WORK TO COMPLETE ▸ A line below contains "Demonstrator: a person", and a later one contains "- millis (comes". Repeat both, with every line between them, exactly.

(Data items)
______________________________

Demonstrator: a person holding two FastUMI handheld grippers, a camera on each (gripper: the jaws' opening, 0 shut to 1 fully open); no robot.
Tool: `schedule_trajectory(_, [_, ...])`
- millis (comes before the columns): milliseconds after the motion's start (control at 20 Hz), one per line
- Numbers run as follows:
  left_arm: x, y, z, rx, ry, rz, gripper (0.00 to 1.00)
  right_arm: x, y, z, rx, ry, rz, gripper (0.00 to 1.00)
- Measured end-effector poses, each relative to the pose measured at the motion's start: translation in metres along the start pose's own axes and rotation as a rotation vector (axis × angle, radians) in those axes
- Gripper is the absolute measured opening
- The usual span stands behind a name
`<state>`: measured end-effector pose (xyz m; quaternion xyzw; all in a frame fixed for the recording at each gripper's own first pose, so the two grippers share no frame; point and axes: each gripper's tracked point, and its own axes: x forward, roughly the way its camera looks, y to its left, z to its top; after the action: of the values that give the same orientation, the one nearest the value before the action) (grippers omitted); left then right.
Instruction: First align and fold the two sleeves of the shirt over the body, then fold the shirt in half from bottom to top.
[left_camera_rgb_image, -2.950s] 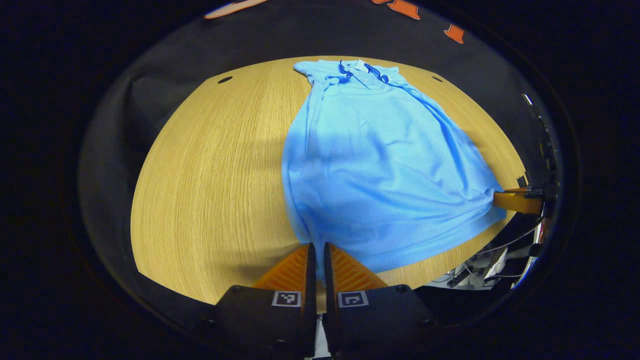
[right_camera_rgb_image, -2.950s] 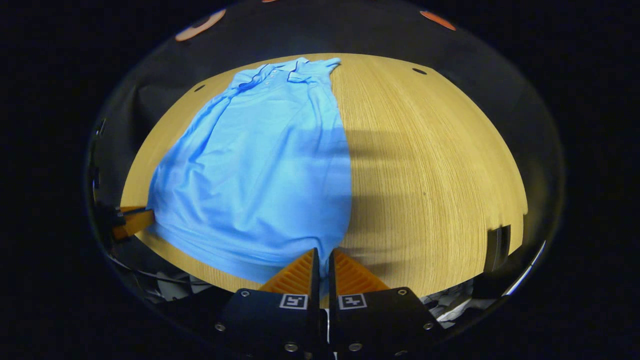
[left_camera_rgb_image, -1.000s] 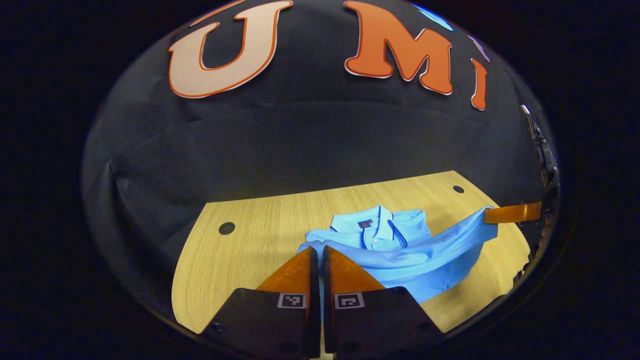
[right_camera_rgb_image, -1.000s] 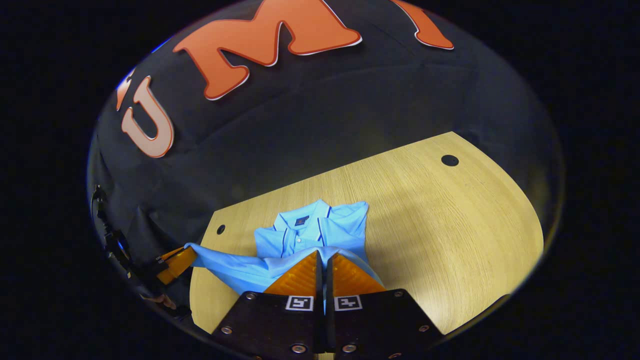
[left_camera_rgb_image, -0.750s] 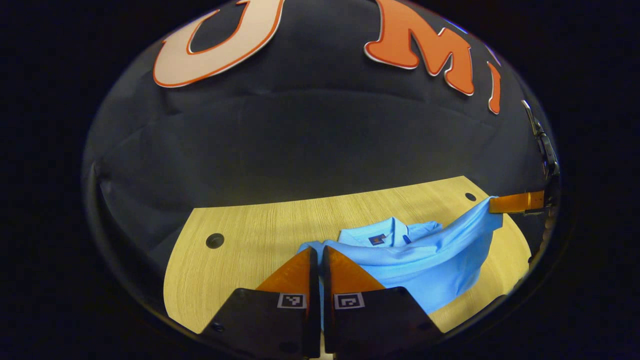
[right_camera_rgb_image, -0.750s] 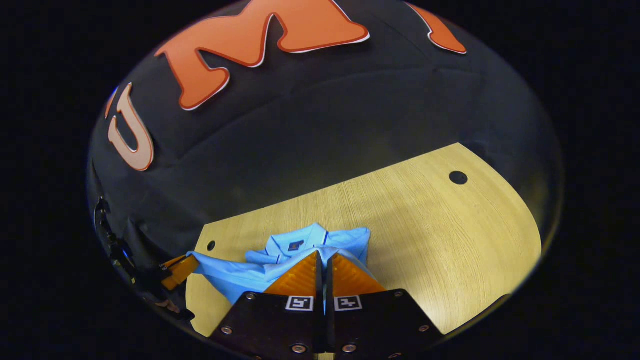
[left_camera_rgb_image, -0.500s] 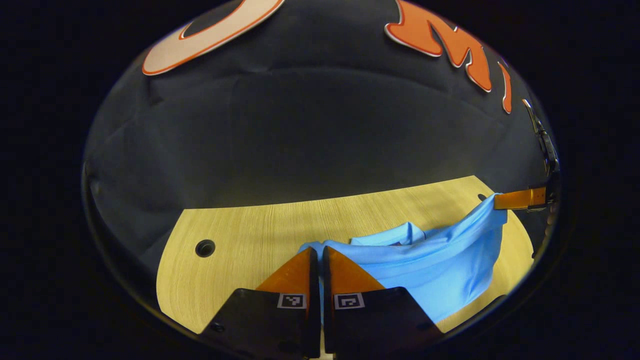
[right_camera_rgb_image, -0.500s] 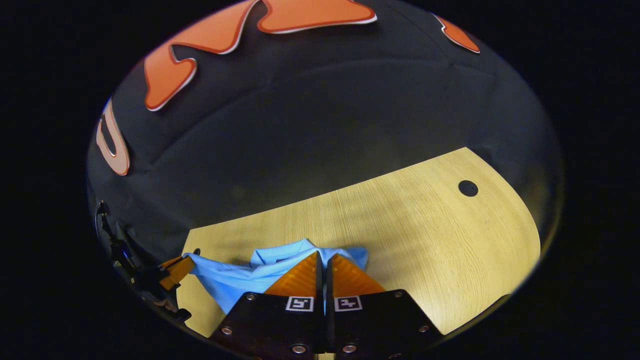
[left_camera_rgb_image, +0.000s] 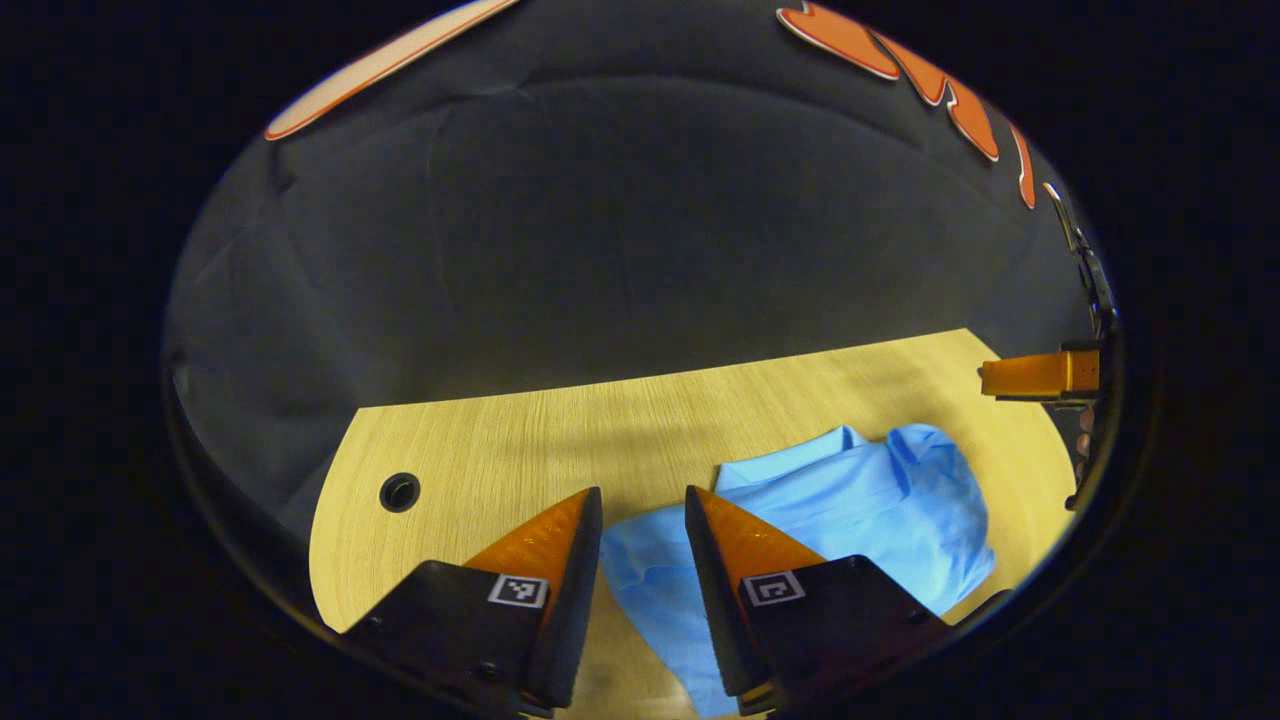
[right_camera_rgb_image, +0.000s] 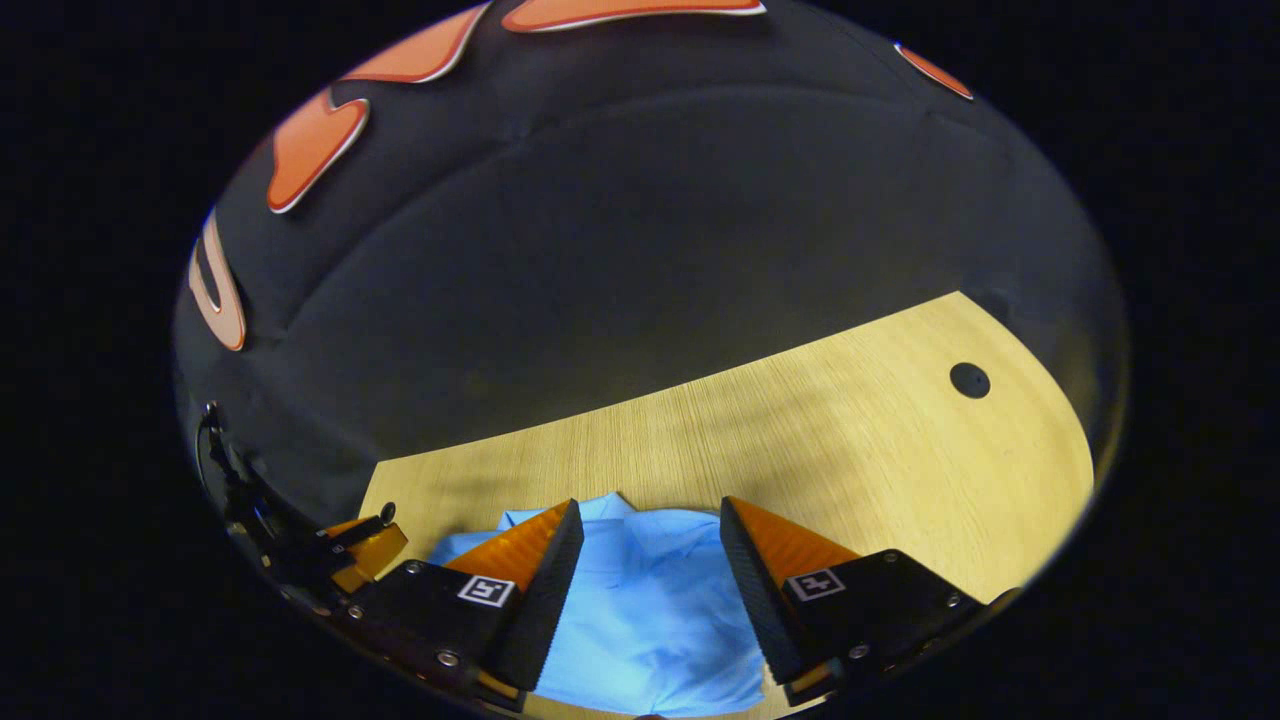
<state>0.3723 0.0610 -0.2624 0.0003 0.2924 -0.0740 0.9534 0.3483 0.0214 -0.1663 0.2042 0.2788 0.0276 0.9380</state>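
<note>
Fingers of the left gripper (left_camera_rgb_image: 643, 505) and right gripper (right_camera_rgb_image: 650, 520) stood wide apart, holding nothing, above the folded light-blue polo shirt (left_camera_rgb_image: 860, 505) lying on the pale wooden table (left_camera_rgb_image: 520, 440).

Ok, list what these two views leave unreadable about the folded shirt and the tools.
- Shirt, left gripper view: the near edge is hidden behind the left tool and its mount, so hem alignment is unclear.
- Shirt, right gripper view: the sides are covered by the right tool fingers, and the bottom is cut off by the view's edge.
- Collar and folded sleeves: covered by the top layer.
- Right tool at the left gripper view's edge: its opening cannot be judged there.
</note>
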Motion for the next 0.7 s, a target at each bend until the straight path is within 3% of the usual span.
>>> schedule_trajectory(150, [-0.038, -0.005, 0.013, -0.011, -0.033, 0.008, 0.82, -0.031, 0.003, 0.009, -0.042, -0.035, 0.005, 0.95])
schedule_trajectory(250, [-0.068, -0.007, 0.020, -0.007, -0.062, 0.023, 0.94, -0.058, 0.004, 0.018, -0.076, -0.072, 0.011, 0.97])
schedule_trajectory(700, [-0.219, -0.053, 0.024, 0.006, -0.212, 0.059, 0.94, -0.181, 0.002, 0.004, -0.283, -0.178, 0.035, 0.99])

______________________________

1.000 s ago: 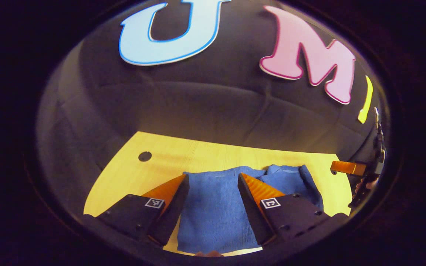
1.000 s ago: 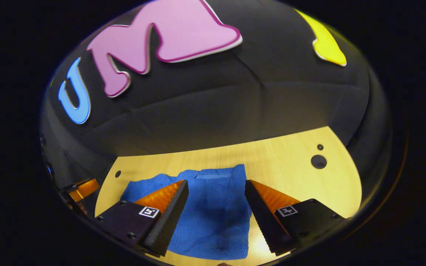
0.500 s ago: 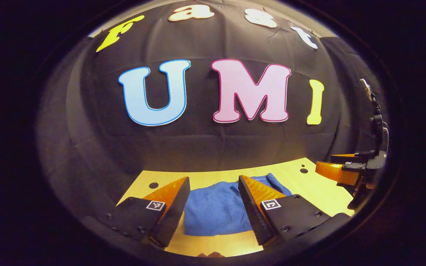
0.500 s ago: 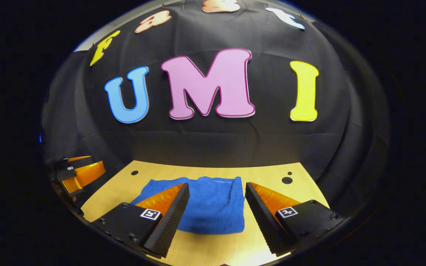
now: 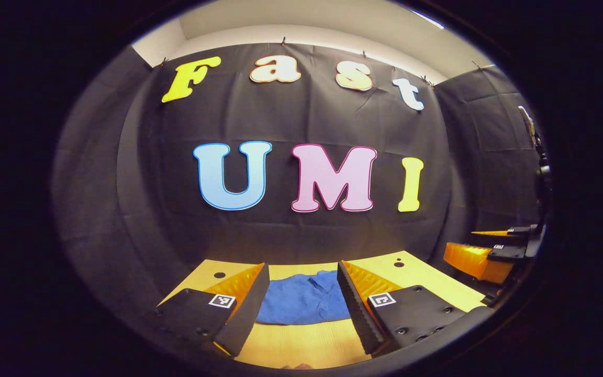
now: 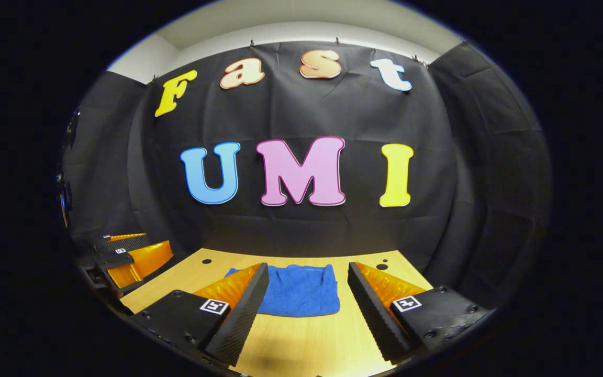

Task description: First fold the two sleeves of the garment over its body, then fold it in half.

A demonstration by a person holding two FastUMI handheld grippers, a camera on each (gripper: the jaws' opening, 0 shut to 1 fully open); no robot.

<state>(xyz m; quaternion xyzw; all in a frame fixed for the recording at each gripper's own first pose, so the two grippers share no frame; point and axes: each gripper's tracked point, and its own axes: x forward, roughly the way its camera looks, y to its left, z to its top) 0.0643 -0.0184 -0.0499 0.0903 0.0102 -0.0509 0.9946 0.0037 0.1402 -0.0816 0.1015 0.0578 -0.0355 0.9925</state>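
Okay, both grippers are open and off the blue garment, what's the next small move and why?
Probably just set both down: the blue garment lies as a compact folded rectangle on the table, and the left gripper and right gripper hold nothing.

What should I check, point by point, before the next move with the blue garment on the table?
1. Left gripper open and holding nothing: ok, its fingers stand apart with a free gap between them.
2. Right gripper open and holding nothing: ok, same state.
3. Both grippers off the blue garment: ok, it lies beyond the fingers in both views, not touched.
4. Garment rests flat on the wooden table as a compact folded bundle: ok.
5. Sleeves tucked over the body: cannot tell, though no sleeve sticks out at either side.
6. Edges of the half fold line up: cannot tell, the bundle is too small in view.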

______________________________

EXERCISE OUTPUT ▸
Demonstrator: a person holding two FastUMI handheld grippers, a camera on each (gripper: the jaws' opening, 0 shut to 1 fully open); no robot.
Tool: `schedule_trajectory(_, [_, ...])`
- millis (comes before the columns): milliseconds after the motion's start (control at 20 Hz), one per line

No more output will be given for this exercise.